I also don’t like the term “citizen journalism” anymore—though I once did—because I think it is wrong and potentially dangerous to define journalism by who does it. This means that some will be official, professional journalists and others won’t; some will get access and protection and privilege and others won’t; someone will certify official journalists and that puts power in their hands to take that certification away. Anyone can commit an act of journalism: of gathering and sharing news. And we’re all citizens.

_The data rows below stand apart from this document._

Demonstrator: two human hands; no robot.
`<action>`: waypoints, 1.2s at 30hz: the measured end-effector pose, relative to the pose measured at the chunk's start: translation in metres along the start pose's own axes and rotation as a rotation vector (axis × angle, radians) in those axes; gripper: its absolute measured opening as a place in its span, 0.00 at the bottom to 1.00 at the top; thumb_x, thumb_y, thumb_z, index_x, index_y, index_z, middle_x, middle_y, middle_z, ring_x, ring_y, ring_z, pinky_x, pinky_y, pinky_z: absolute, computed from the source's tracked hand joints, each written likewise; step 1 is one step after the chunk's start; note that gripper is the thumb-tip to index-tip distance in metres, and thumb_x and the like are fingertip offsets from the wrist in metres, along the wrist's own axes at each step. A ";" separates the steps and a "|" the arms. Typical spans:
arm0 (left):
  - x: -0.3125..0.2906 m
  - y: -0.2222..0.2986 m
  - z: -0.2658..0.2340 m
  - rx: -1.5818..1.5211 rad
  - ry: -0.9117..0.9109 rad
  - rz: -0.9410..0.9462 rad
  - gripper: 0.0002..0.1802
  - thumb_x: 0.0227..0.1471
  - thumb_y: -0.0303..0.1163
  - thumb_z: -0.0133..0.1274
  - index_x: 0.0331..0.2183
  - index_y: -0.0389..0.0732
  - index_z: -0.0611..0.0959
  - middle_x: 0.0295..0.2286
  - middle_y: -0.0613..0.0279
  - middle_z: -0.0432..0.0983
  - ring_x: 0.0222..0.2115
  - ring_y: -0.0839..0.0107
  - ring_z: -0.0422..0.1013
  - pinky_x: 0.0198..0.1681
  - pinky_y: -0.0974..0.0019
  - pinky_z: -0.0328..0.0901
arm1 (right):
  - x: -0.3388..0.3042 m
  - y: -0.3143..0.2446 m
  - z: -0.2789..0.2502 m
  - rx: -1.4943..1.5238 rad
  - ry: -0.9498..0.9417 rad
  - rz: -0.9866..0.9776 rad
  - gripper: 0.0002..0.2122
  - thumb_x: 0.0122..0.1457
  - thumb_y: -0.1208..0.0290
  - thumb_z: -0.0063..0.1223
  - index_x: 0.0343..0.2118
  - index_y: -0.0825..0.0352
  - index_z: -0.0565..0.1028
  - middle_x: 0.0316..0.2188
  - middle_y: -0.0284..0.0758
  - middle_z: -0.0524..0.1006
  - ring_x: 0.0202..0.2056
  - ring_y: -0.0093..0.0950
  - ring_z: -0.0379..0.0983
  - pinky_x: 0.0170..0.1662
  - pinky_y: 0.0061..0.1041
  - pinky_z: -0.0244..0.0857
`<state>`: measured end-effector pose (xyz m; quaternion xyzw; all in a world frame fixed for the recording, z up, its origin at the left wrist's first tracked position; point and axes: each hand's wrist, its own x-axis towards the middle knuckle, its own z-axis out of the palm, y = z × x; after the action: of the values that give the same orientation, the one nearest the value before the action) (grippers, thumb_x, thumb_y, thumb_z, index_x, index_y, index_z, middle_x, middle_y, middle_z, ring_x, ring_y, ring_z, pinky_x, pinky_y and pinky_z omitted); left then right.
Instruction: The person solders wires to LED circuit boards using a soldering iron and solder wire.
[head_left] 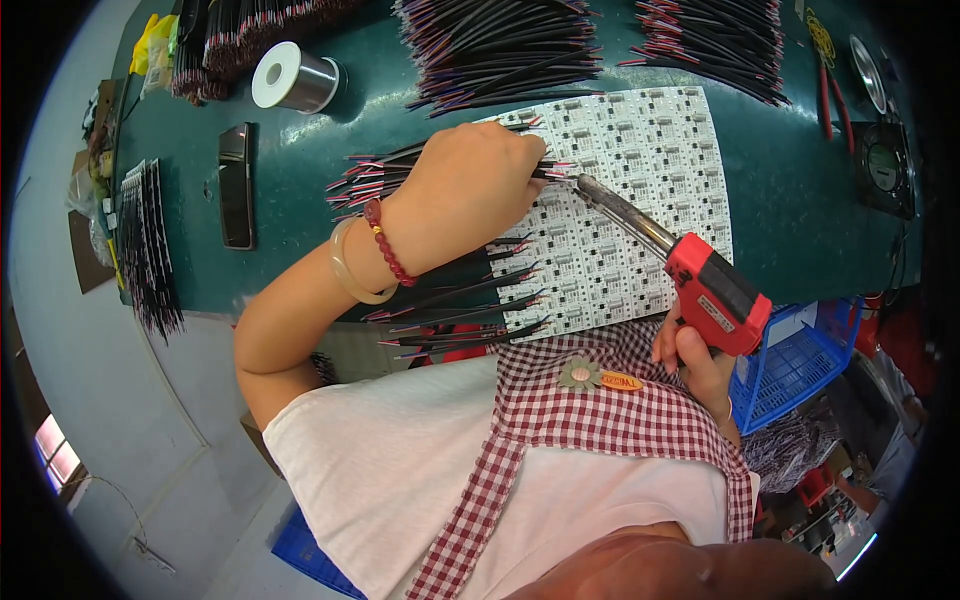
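My left hand (478, 178) pinches a bunch of thin black wires with red and purple ends (380, 172) and presses their tips onto a white panel of small circuit boards (640, 150). My right hand (700, 365) grips the red handle of a gun-shaped soldering iron (715, 295). Its metal barrel (622, 212) points up and left, the tip almost touching the wire ends by my left fingers. More wires (470, 310) stick out from the panel's left edge. A pale bangle and a red bead bracelet are on my left wrist.
The green table (800, 180) also holds heaps of black wires (500, 50) at the back, a solder spool (292, 78), a dark phone (236, 185), red-handled pliers (832, 95) and a small black fan (885, 165). A blue plastic basket (795, 365) sits at right.
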<state>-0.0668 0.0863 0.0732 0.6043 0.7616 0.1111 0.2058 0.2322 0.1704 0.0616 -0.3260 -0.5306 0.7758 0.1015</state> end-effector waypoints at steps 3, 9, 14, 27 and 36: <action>-0.001 0.000 0.000 -0.026 -0.004 -0.005 0.08 0.43 0.30 0.55 0.23 0.34 0.77 0.19 0.49 0.73 0.23 0.50 0.70 0.27 0.53 0.64 | 0.000 0.000 0.002 0.012 -0.010 -0.015 0.16 0.58 0.73 0.46 0.47 0.77 0.65 0.19 0.34 0.69 0.17 0.18 0.64 0.25 0.21 0.65; -0.001 0.002 -0.001 -0.048 -0.002 0.000 0.08 0.42 0.29 0.54 0.23 0.33 0.76 0.19 0.48 0.73 0.23 0.49 0.70 0.28 0.53 0.64 | -0.001 0.002 0.003 0.075 0.008 -0.035 0.16 0.58 0.73 0.46 0.46 0.77 0.65 0.20 0.34 0.69 0.17 0.18 0.64 0.25 0.20 0.64; -0.002 0.002 -0.001 -0.044 0.004 0.005 0.08 0.42 0.29 0.54 0.23 0.33 0.76 0.20 0.47 0.73 0.23 0.49 0.70 0.28 0.53 0.65 | -0.001 0.002 -0.002 -0.036 -0.035 0.002 0.15 0.58 0.72 0.46 0.45 0.77 0.66 0.19 0.33 0.69 0.17 0.18 0.64 0.24 0.20 0.64; -0.003 0.004 -0.002 -0.057 -0.001 -0.009 0.08 0.41 0.28 0.55 0.24 0.33 0.76 0.19 0.46 0.72 0.24 0.47 0.70 0.28 0.52 0.65 | -0.001 0.002 0.003 0.080 -0.018 -0.061 0.19 0.59 0.71 0.47 0.49 0.77 0.63 0.18 0.32 0.67 0.16 0.18 0.62 0.24 0.20 0.64; -0.003 0.003 0.000 -0.064 0.000 -0.008 0.08 0.41 0.28 0.55 0.24 0.32 0.75 0.20 0.46 0.72 0.24 0.48 0.70 0.29 0.53 0.65 | -0.002 0.001 0.007 -0.004 0.023 0.004 0.20 0.58 0.64 0.50 0.46 0.74 0.64 0.17 0.32 0.66 0.15 0.19 0.60 0.24 0.21 0.63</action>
<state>-0.0638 0.0842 0.0754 0.5942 0.7602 0.1348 0.2254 0.2293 0.1637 0.0634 -0.3360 -0.5303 0.7712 0.1054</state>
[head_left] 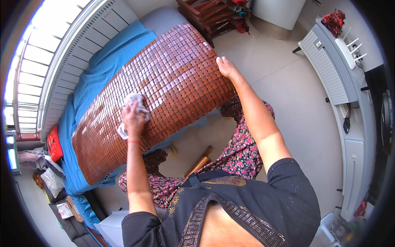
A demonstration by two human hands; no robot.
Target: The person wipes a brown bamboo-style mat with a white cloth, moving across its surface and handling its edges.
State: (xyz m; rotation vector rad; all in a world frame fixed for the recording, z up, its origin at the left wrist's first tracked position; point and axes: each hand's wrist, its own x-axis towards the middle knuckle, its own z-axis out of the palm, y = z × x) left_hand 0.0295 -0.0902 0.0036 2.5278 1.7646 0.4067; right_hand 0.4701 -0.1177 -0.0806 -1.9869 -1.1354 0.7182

So I call this networked journalism, because I think the opportunity is in doing more together than we could do apart; that is the premise behind NewAssignment.net, of course. The Internet is not a medium of content; it is a means of communication and making connections. And so it enables us to work together, cooperatively, pro-am—no longer serial but parallel, additively, without regard to medium, time, or location—in ways we never could before.
The key is how that is enabled. There are many ways and many needs. Tags let us find each other’s information and connect; when we tag what we write, it is an act of creating both content and connections; it is a social act. Advertising networks help support these efforts financially. Instruction helps us do these tasks better, with more credibility and trust. Links allow us to edit and surface the best, however we define best. And so on.
So I don’t think that crowdsourcing is some limited phenomenon. It is a label given to a new capability brought on by the Internet: the ability to work together to a shared goal.